10A NCAC 13B .4102 CLASSIFICATION OF OPTIONAL EMERGENCY SERVICES
(a) Any facility providing emergency services shall classify its capability in providing such services according to the following criteria:
(1) Level I:
(A) the facility shall have a comprehensive, 24-hour-per-day emergency service with at least one physician experienced in emergency care on duty in the emergency care area;
(B) the facility shall have in-hospital physician coverage by members of the medical staff or by senior-level residents for at least medical, surgical, orthopedic, obstetric, gynecologic, pediatric and anesthesia services;
(C) services of other medical and surgical specialists shall be available; and
(D) the facility shall provide prompt access to labs, radiology, operating suites, critical care and obstetric units and other services as defined by the governing body.
(2) Level II:
(A) the facility shall have 24-hour per day emergency service with at least one physician experienced in emergency care on duty in the emergency care area; and
(B) the facility shall have consultation available within 30 minutes by members of the medical staff or by senior level residents to meet the needs of the patient. Consultation by phone is acceptable.

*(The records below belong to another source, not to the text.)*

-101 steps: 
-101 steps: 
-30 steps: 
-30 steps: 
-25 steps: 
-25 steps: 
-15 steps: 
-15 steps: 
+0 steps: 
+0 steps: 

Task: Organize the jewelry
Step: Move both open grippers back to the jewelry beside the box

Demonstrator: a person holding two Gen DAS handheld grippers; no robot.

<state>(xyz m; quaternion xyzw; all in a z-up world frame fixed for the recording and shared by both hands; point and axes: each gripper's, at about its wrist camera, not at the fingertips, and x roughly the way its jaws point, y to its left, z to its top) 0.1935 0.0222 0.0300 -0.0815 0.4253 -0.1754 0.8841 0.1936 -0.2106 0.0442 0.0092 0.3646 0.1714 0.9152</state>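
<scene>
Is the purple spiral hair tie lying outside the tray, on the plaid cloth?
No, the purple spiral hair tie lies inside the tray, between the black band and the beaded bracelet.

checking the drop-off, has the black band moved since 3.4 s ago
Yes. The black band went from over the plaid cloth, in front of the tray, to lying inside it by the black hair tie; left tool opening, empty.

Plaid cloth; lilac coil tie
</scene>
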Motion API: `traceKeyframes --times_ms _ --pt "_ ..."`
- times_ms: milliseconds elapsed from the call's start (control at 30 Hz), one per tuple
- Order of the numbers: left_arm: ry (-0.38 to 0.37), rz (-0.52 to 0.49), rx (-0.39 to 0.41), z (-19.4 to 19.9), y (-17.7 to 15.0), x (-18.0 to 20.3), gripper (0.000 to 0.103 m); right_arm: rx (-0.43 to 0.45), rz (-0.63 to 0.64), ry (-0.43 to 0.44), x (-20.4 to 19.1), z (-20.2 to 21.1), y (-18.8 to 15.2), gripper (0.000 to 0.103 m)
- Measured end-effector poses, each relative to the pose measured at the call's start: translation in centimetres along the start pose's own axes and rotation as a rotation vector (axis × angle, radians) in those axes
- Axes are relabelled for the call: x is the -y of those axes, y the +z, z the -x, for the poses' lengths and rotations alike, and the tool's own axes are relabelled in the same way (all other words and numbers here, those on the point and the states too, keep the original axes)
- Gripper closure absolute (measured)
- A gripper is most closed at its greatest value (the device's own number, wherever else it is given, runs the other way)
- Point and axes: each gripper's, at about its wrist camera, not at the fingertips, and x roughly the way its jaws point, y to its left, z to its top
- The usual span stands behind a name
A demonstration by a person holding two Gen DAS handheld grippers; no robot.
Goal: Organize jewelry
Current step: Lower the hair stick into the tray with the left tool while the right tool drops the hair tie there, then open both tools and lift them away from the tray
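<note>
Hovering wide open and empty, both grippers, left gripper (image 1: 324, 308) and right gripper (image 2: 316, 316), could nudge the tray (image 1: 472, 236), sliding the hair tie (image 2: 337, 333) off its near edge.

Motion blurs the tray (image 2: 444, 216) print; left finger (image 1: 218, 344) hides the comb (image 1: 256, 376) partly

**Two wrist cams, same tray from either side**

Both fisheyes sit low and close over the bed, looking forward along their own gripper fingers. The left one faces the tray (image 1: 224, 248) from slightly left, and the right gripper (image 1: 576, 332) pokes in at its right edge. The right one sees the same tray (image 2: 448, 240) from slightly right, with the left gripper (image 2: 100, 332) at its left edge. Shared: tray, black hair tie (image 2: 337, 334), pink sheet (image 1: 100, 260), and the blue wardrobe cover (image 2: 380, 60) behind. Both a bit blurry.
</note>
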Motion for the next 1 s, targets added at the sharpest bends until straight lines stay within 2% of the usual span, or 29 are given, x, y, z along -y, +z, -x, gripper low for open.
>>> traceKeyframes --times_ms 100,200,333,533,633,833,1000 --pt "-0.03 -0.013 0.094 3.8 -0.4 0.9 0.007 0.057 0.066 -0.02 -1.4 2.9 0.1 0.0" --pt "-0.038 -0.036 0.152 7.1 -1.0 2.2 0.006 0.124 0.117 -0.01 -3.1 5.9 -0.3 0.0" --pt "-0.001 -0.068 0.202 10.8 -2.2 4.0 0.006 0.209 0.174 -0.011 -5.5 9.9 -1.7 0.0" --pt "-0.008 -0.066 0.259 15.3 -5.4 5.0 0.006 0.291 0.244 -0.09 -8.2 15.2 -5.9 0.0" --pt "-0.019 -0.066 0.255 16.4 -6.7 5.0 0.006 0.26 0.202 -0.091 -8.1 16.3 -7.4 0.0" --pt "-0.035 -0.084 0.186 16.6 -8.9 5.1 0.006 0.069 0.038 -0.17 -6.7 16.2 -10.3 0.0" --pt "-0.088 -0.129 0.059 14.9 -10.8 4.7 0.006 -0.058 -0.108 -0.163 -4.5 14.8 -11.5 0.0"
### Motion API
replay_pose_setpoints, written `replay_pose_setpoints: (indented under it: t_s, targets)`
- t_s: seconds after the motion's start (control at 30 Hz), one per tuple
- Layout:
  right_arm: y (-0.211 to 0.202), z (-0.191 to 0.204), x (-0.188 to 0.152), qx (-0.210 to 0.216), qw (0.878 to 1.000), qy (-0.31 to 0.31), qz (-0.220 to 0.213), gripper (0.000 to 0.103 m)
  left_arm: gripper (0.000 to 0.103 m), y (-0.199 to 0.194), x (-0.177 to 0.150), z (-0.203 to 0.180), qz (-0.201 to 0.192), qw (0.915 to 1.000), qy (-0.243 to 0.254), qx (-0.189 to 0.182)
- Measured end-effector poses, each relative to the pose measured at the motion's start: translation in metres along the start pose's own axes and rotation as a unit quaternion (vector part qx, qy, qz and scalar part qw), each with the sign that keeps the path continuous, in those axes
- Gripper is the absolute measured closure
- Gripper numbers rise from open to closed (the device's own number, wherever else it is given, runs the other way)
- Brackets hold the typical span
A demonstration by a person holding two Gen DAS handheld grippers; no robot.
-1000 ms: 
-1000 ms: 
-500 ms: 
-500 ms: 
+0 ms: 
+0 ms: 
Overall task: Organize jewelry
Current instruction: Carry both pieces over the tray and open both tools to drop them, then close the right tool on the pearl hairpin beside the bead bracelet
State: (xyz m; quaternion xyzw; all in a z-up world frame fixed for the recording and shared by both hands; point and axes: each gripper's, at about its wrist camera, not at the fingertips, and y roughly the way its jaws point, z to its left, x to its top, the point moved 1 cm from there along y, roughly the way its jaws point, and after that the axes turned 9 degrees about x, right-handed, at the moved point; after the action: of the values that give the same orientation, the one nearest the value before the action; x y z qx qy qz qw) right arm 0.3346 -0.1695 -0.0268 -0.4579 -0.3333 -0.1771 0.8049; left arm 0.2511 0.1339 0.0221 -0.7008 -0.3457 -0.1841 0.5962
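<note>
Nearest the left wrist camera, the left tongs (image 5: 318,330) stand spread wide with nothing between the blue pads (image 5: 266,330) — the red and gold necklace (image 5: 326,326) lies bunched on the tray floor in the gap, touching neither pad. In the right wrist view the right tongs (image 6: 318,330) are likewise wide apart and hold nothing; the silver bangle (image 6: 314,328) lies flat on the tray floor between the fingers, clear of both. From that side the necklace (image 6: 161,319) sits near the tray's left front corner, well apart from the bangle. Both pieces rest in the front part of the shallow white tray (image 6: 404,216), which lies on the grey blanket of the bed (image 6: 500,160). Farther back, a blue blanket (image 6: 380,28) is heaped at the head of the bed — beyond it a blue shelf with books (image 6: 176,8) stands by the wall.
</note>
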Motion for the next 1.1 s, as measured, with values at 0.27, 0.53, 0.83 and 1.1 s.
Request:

(3) Level III: The facility shall have emergency service available 24 hours per day with at least one physician available to the emergency care area within 30 minutes through a medical staff call roster.
(b) Facilities seeking trauma center designation shall comply with G.S. 131E-162.
(c) The location of the emergency access area shall be identified by clearly visible signs.
History Note: Authority G.S. 131E-79;
RRC objection due to lack of statutory authority Eff. July 13, 1995;
Eff. January 1, 1996;
Pursuant to G.S. 150B-21.3A, rule is necessary without substantive public interest Eff. July 22, 2017.